Mollygo a few previous chats it appeared to me that people who implied that they were teachers could not or wouldn’t recognise that the State offers very unequal provision in access to education. The top ten State secondary schools outrank a number of private schools in examination results.
These schools often interview parents to ensure compliance to end goals and are highly selective. At the other end of the scale, children are under performing. So the idea is that the State reinforces social inequality itself and the chasm between public v state isn’t the only indication of social inequality.
Must have missed that. Must have been people who only said they were teachers.
People at the SmartBoard face who have worked in different schools know only too well that there are huge differences between state schools.
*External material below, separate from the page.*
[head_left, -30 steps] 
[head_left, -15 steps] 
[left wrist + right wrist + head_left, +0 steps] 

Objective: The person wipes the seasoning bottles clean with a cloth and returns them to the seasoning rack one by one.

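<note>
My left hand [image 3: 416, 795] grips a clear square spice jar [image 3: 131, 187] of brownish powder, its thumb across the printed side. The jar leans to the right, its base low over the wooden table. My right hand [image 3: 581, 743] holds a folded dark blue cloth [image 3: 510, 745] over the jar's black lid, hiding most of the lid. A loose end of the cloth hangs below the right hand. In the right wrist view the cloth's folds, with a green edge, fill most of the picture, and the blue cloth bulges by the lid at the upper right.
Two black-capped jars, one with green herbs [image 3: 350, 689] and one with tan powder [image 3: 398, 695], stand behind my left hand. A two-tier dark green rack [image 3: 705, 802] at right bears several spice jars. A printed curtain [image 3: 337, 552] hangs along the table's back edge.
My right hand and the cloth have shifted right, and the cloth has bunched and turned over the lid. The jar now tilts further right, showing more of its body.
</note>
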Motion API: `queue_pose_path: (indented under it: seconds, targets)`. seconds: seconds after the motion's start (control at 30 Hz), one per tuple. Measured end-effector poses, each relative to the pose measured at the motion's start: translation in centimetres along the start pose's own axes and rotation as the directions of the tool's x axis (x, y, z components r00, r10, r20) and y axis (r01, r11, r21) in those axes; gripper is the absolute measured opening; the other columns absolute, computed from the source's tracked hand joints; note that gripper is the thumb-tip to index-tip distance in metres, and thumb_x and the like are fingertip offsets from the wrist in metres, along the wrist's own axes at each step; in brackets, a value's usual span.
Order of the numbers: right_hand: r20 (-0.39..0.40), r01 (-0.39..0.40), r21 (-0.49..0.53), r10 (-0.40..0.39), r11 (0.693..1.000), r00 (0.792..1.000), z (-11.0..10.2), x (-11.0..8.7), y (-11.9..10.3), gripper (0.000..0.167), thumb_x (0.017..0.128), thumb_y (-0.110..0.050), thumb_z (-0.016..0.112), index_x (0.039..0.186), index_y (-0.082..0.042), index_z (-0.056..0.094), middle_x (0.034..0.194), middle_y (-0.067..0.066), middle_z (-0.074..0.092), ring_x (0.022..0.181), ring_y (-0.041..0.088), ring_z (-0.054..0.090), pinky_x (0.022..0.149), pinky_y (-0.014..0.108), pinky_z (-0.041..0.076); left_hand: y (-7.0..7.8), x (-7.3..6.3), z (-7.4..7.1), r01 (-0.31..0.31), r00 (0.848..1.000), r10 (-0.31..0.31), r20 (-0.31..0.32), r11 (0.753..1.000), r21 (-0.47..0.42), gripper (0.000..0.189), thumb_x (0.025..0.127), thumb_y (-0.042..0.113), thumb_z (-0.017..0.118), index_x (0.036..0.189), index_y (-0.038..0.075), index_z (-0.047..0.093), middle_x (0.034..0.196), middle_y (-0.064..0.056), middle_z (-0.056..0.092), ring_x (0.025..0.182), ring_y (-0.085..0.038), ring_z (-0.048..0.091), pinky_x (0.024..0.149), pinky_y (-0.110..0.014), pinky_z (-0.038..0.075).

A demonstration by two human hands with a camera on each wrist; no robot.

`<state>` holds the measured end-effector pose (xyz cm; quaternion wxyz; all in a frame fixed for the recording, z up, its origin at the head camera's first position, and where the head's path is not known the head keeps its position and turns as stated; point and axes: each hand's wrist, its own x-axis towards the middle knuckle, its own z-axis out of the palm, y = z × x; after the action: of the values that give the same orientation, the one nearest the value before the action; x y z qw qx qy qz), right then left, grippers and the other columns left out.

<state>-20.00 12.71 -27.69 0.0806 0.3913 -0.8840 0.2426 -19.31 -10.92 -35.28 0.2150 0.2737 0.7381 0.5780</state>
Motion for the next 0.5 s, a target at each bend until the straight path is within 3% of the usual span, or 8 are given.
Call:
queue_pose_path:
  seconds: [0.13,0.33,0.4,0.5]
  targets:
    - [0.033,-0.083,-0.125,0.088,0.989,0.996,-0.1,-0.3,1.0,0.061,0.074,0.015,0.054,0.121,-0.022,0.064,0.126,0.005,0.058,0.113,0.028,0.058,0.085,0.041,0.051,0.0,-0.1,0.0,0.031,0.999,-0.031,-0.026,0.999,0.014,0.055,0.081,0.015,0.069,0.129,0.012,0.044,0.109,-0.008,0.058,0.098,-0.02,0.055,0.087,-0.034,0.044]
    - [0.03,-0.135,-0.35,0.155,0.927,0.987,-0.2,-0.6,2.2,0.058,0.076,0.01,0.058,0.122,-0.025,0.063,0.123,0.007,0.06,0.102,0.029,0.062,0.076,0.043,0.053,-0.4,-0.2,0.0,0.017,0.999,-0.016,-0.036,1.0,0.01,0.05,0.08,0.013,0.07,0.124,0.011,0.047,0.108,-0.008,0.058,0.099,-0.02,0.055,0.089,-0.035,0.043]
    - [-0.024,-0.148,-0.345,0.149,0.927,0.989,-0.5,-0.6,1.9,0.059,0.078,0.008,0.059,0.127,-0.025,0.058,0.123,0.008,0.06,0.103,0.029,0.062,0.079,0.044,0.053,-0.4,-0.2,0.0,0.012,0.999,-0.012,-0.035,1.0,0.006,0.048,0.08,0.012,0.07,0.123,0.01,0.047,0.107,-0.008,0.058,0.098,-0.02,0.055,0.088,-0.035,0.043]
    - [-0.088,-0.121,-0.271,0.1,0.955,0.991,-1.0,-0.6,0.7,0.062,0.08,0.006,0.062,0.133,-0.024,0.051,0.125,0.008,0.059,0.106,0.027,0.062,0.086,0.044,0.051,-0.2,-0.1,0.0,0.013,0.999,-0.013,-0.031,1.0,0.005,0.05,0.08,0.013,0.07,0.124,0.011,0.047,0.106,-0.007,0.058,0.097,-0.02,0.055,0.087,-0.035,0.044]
I would ask again ronib how you are judging attainment and progress. Not everyone will end up with 9s and A*s. The school may have enabled the pupils to make outstanding progress from a low baseline; that is why the the data matters.
Mamie
I would ask again ronib how you are judging attainment and progress. Not everyone will end up with 9s and A*s. The school may have enabled the pupils to make outstanding progress from a low baseline; that is why the the data matters.
I googled top ten State schools and Queen Elizabeth Barnet is first with Henrietta Barnet second. Both schools are highly selective with outstanding results.
Exactly ronib, so you are basing that on highly sought after schools with entrance exams.
You can't compare those schools with an intake based on geographical distance and a mixed ability intake.
Attainment is not the same as progress. Nor does a country need an entire population with double firsts at Oxbridge.
Mamie
I would ask again ronib how you are judging attainment and progress. Not everyone will end up with 9s and A*s. The school may have enabled the pupils to make outstanding progress from a low baseline; that is why the the data matters.
Well said Mamie. How much progress a child makes depends on their starting point. A child from a very low baseline who achieves 9A* has made far greater progress than a child who started from a higher baseline, but it won’t be reflected, except in data.
But even data doesn’t always give an accurate result if it only gives outcomes.
It also depends on the assessment.
e.g.
With early PIPS (Performance Indicators in Primary Schools) a child who scored highly on the initial test often appeared to have made little progress at the end of the year. This was because originally, PIPS didn’t measure writing progress at all, or maths beyond what a reception child might be expected to do.
The data therefore showed less progress by the brighter children than by the poorer starters.